Bildirgede Konsey, Hamas'a Mısır'ın ara buluculuğunda iç bölünmeyi bitiren tüm anlaşmalara uyma çağrısı yaptı.

Filistin'in coğrafi bütünlüğünü hedef alan, Gazze Şeridi, Batı Şeria ve Doğu Kudüs'ü sosyolojik anlamda da bölmeyi amaçlayan tüm "kirli" projelerin reddedildiği kaydedilen bildirgede, söz konusu projelerin tamamının Yüzyılın Anlaşması planının bir parçası olduğuna dikkat çekildi.

Bildirgede ayrıca, İsrail ile herhangi bir anlaşma yapılması yetkisinin "Filistin halkının tek meşru temsilcisi" FKÖ'ye ait olduğu ve Filistinli grupların tek başlarına böyle bir karara kalkışamayacağı vurgusuna yer verildi.

Uluslararası hukuk ve sözleşmelere işaret edilen bildirgede, işgale karşı "her tür" direnişin uluslararası hukuk bağlamında Filistin halkının hakkı olduğu vurgulandı.

Ramallah'ta iki gün süren Filistin Merkezi Konseyi toplantısı, Hamas Hareketi, Filistin İslami Cihad Hareketi, Filistin Demokratik Halk Kurtuluş Cephesi (FDHKC), Filistin Halk Kurtuluş Cephesi (FHKC) ve Ulusal Girişim Partisi olmak üzere Filistin'in beş önemli direniş grubu tarafından boykot edilmişti.

Kudüs'ün ABD yönetimi tarafından "İsrail'in başkenti" olarak kabul edilmesinin ardından toplanan Filistin Merkez Konseyi, FKÖ Yürütme Konseyine "İsrail'i devlet olarak tanınması" kararını askıya alması yönünde talimat vermişti.
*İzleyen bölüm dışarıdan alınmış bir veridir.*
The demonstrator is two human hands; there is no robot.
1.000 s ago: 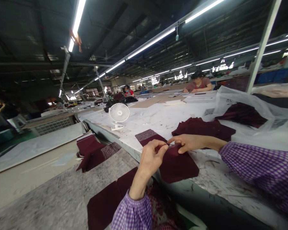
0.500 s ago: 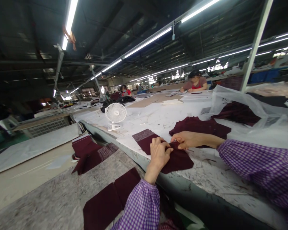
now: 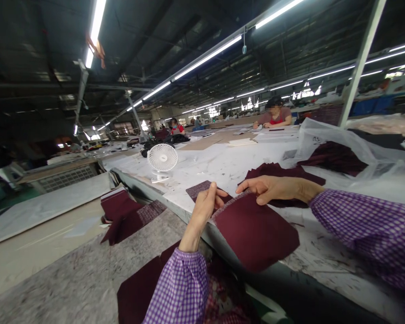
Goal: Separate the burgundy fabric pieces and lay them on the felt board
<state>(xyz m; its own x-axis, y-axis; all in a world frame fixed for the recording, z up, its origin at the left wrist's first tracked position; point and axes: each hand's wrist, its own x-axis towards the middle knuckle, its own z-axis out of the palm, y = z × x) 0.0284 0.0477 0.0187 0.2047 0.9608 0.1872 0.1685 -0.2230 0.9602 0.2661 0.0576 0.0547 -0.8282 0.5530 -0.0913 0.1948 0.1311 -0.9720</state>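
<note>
A maroon fabric piece (image 3: 256, 234) with a speckled grey strip along its top edge is raised at the table's near edge, its lower part hanging over the front. My right hand (image 3: 272, 186) pinches its top edge between thumb and fingers. At the strip's left end is my left hand (image 3: 204, 204), closed, thumb up and fingers curled at the fabric; its exact grip is partly hidden. Beneath and behind my left hand lies another maroon piece (image 3: 196, 188) with a speckled band. A fanned pile of maroon pieces (image 3: 283, 172) sits just behind my right hand.
A small white fan (image 3: 162, 158) stands on the white table (image 3: 209, 159). More maroon pieces (image 3: 121, 204) lie on the lower surface at left, another (image 3: 140, 288) beside my left sleeve. Clear plastic (image 3: 310, 135) covers dark fabric at right. A person (image 3: 277, 117) leans over the far side.
The maroon piece that lay on the table is lifted toward me and turned, its speckled strip now showing. My left hand has moved slightly left and my hands are farther apart.
</note>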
Yine o dönem alınan kararlar arasında İsrail ile güvenlik koordinasyonu ve ekonomik ilişkilerin durdurulması çağrısı gibi önemli konular yer almıştı.

Arap Barış Planı ve müzakereler

FKÖ Ulusal Konseyi bünyesinden çıkan daimi bir heyet olan Filistin Merkez Konseyi, Filistin halkını temsil eden en yüksek yasama organı olarak kabul ediliyor.
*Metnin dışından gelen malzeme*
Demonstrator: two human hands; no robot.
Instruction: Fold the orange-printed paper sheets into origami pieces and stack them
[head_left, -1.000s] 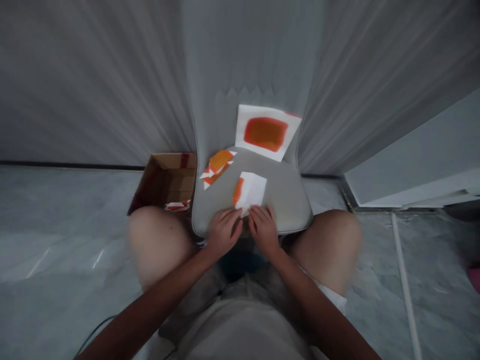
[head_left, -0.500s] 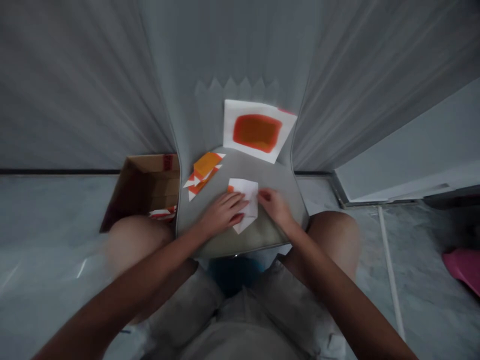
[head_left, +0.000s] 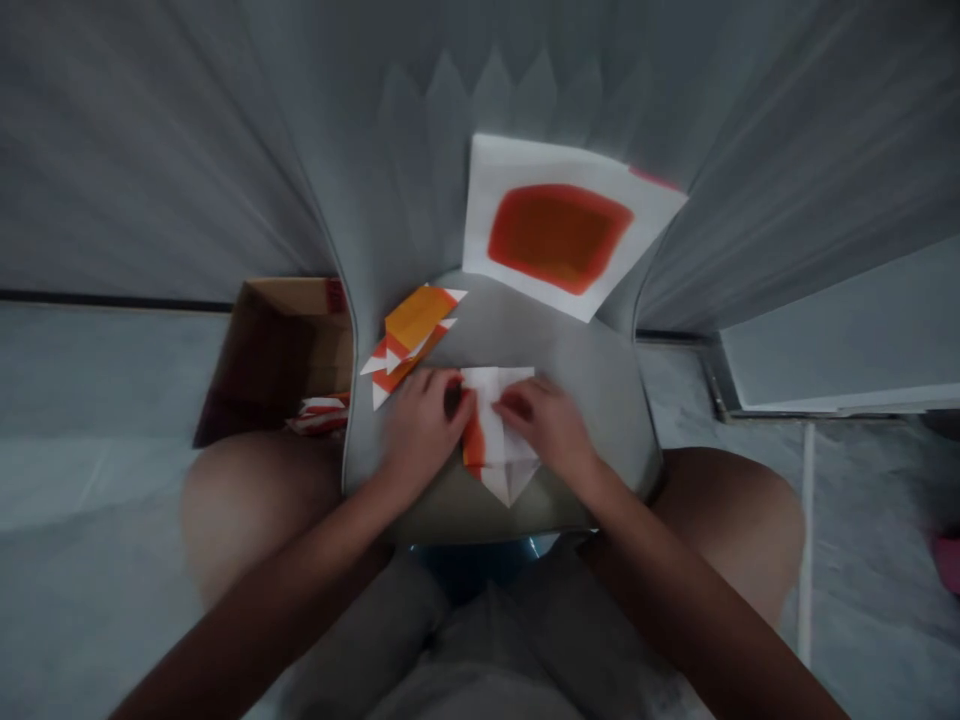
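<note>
A partly folded sheet of paper [head_left: 489, 430], white with an orange-red patch on its left, lies on the grey chair seat [head_left: 600, 410] between my hands. Its lower end comes to a point toward me. My left hand [head_left: 429, 425] pinches the paper's left edge, thumb against the curled fingers. My right hand [head_left: 551, 420] has its thumb and fingertips pressed together on the paper near its middle crease. Folded orange, red and white paper pieces [head_left: 416, 325] lie just beyond my left hand, overlapping each other.
A larger white sheet with a dark orange-red patch [head_left: 559, 235] leans against the chair back [head_left: 420, 150]. Left of the seat, an open cardboard box [head_left: 262, 370] stands on the floor, with folded red and white papers [head_left: 322, 413] inside. A pink object [head_left: 949, 562] is at the far right.
My left hand has gone from lying flat on the paper to pinching its left edge. My right hand has moved inward from the right edge. The paper looks wider, and the view has come closer.
</note>
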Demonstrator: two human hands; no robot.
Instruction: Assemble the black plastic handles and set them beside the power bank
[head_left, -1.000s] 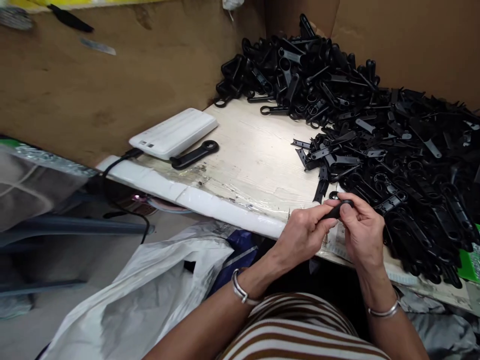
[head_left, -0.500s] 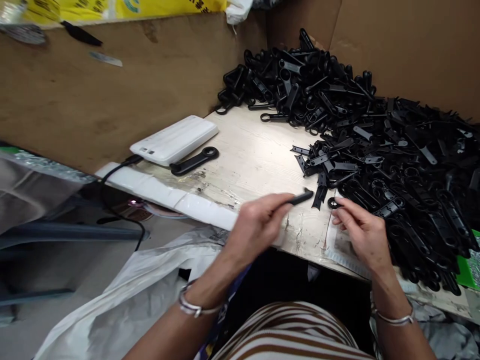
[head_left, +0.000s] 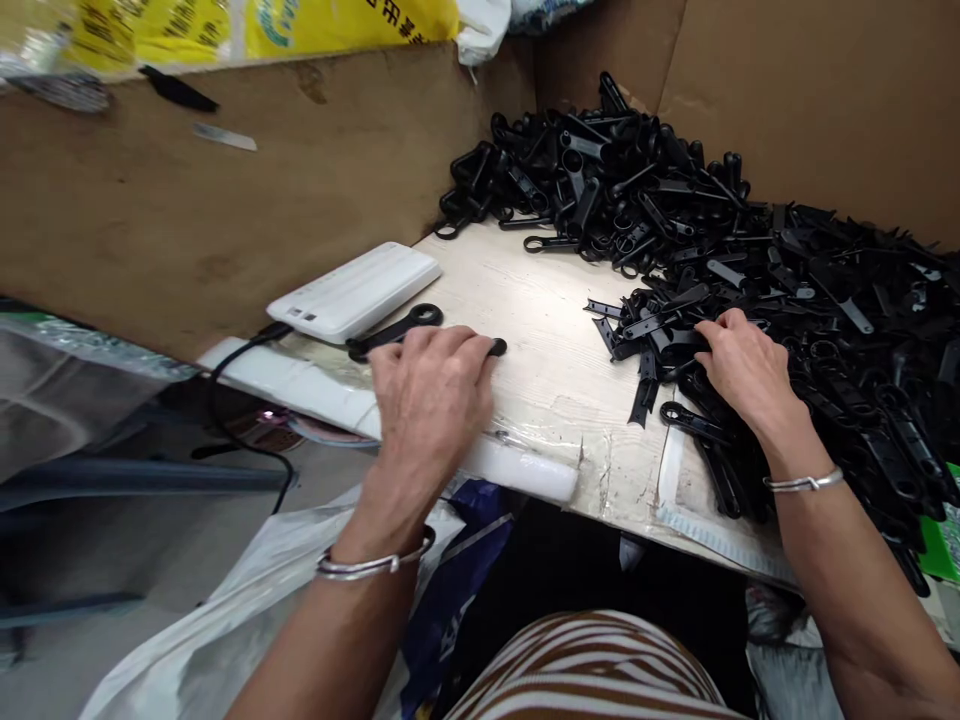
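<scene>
My left hand [head_left: 435, 395] is closed over a black plastic part [head_left: 497, 347] near the white box; only the part's rounded end shows past my fingers. Just behind that hand lies another black part with a ring end [head_left: 426, 314]. My right hand [head_left: 739, 360] reaches into the pile of black parts [head_left: 675, 200], thumb and fingers curled at a dark piece among them. In front of that hand, a part with a ring end [head_left: 694, 421] rests at the pile's near edge.
A white box-shaped device [head_left: 352, 290] with a black cable [head_left: 217, 375] sits at the left. Cardboard walls [head_left: 810, 100] stand behind the pile. White padding [head_left: 525, 470] lines the front table edge, and a green object [head_left: 941, 545] is at the far right.
My left hand has moved left with its black part, toward the part beside the white box. My right hand has left the ring-ended part at the edge and moved up into the pile.
</scene>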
Arap Birliğinin Lübnan'ın başkenti Beyrut'ta 2002'de düzenlediği zirvede, "1967 sınırlarında başkenti Doğu Kudüs olan Filistin devletinin kurulması, Filistinli mültecilerin sorununa adil çözüm bulunması, İsrail'in, Suriye'de Golan Tepeleri ile Lübnan'ın güneyinde işgal ettiği topraklardan çekilmesi, karşılığında da Arap ülkelerinin İsrail'i tanıması ve ilişkilerini normalleştirmesini" öngören Arap Barış Planı kabul edilmişti.
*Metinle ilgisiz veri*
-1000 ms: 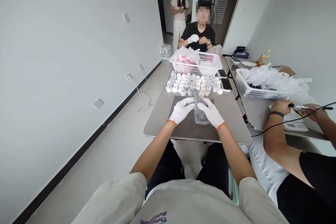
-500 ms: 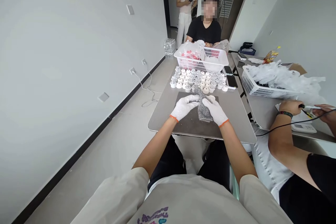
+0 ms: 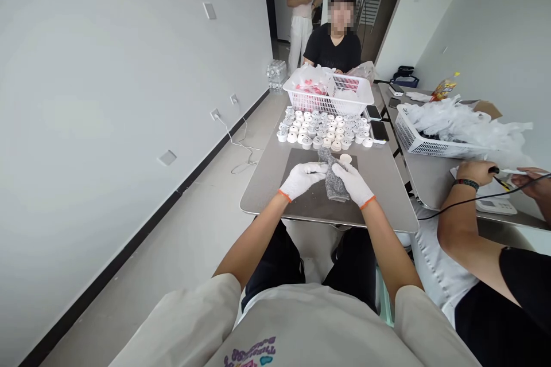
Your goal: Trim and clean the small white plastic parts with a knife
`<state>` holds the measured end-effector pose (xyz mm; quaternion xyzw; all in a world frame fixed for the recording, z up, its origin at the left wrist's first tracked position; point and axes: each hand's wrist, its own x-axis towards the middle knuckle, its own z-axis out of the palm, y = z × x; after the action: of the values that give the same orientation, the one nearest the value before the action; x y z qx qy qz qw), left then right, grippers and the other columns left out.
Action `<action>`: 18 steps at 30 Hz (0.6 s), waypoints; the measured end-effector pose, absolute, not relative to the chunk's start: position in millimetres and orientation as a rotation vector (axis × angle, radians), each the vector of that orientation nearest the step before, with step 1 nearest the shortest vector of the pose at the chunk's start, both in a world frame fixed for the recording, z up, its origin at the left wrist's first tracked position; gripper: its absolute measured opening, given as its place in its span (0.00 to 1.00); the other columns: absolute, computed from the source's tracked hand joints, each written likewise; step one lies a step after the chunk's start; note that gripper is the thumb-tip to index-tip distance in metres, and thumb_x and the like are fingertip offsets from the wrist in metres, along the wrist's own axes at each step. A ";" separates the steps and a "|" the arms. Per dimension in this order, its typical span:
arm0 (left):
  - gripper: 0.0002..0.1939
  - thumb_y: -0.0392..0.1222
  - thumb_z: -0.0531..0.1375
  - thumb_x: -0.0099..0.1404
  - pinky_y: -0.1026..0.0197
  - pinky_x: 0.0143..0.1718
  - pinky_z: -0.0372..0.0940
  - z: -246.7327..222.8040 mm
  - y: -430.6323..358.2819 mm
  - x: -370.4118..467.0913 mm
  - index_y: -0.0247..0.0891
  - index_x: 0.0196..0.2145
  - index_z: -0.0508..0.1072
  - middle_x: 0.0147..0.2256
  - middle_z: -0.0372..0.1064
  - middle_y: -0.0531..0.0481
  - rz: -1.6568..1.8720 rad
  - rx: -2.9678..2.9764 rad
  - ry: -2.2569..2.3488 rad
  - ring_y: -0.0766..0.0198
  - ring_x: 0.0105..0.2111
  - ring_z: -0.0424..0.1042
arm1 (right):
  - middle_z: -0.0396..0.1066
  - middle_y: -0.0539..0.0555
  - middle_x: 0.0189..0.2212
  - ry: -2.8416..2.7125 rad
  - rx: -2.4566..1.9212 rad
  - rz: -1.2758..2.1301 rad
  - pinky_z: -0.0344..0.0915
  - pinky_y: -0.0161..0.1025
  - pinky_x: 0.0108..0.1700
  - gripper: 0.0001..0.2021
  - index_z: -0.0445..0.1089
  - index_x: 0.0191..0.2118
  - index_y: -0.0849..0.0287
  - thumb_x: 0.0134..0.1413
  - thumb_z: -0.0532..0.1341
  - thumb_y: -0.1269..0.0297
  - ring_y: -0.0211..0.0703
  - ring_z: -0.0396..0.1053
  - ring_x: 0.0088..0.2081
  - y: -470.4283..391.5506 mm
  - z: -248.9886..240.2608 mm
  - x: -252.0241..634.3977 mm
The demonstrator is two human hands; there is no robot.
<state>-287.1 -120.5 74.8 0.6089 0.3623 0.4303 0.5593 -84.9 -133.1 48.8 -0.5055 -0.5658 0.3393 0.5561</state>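
Observation:
A speckled grey cloth is bunched between my two hands above a dark mat. My right hand, in a white knit glove with an orange cuff, is closed on the cloth's right side, thumb over it. From the left, my left hand, gloved alike, presses its fingertips to the cloth; these are closed on it. Whether anything is wrapped inside cannot be seen. Just beyond my right fingers lies one round white piece. Rows of small white round pieces stand farther up the table.
Behind the rows stands a white basket with bagged red and white items. Phones lie at the right edge. On the adjoining table, a basket holds plastic bags. A co-worker's arm and black cable are close on my right.
The view has shifted slightly. The round white piece beyond my right hand shows more fully. Both hands stay on the grey cloth, which has barely moved.

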 end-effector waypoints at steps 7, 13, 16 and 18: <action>0.27 0.43 0.70 0.55 0.47 0.60 0.66 44.9 -108.7 -283.0 0.36 0.52 0.77 0.49 0.78 0.44 0.875 1.198 0.689 0.56 0.49 0.76 | 0.71 0.46 0.57 -1.391 -1.075 0.914 0.68 0.44 0.62 0.07 0.79 0.42 0.43 0.60 0.64 0.60 0.46 0.66 0.62 -140.7 37.7 -78.5; 0.24 0.42 0.71 0.52 0.47 0.58 0.66 27.0 -84.7 -273.7 0.33 0.47 0.78 0.47 0.79 0.44 0.918 1.268 0.786 0.56 0.47 0.76 | 0.74 0.48 0.53 -1.393 -1.105 0.819 0.68 0.40 0.60 0.08 0.78 0.39 0.48 0.63 0.60 0.61 0.40 0.72 0.57 -118.0 32.2 -79.1; 0.24 0.41 0.70 0.52 0.51 0.56 0.68 29.1 -65.3 -267.7 0.33 0.47 0.78 0.46 0.79 0.45 0.977 1.256 0.792 0.58 0.45 0.76 | 0.75 0.49 0.52 -1.343 -1.140 0.820 0.67 0.40 0.61 0.09 0.78 0.40 0.50 0.64 0.60 0.62 0.39 0.72 0.56 -102.4 40.0 -78.7; 0.25 0.42 0.69 0.52 0.52 0.55 0.69 25.9 -55.1 -266.3 0.33 0.48 0.78 0.44 0.80 0.46 0.987 1.258 0.832 0.59 0.43 0.76 | 0.76 0.50 0.51 -1.323 -1.128 0.823 0.66 0.41 0.61 0.08 0.79 0.39 0.49 0.63 0.60 0.61 0.40 0.72 0.56 -96.9 41.3 -81.8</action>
<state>-266.3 -55.1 25.9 0.5473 0.3620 0.4293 0.6206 -81.8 -96.9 41.3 -0.4808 -0.5640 0.3511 0.5722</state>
İsrail ile Filistin arasındaki barış görüşmeleri, İsrail'in "1967 sınırlarını, zorunlu göçe maruz bırakılan Filistinlilerin geri dönüş hakkını ve yeni Yahudi yerleşim birimlerinin inşasına son vermeyi kabul etmemesi" nedeniyle Nisan 2014'te durmuştu.

Filistin ile İsrail arasındaki barış anlaşması çabalarının çerçevesini çizen Oslo Anlaşması, 13 Eylül 1993'te dönemin İsrail Dışişleri Bakanı Şimon Peres ile o zaman FKÖ'nün müzakereci ismi Mahmud Abbas tarafından Washington'da imzalanmıştı.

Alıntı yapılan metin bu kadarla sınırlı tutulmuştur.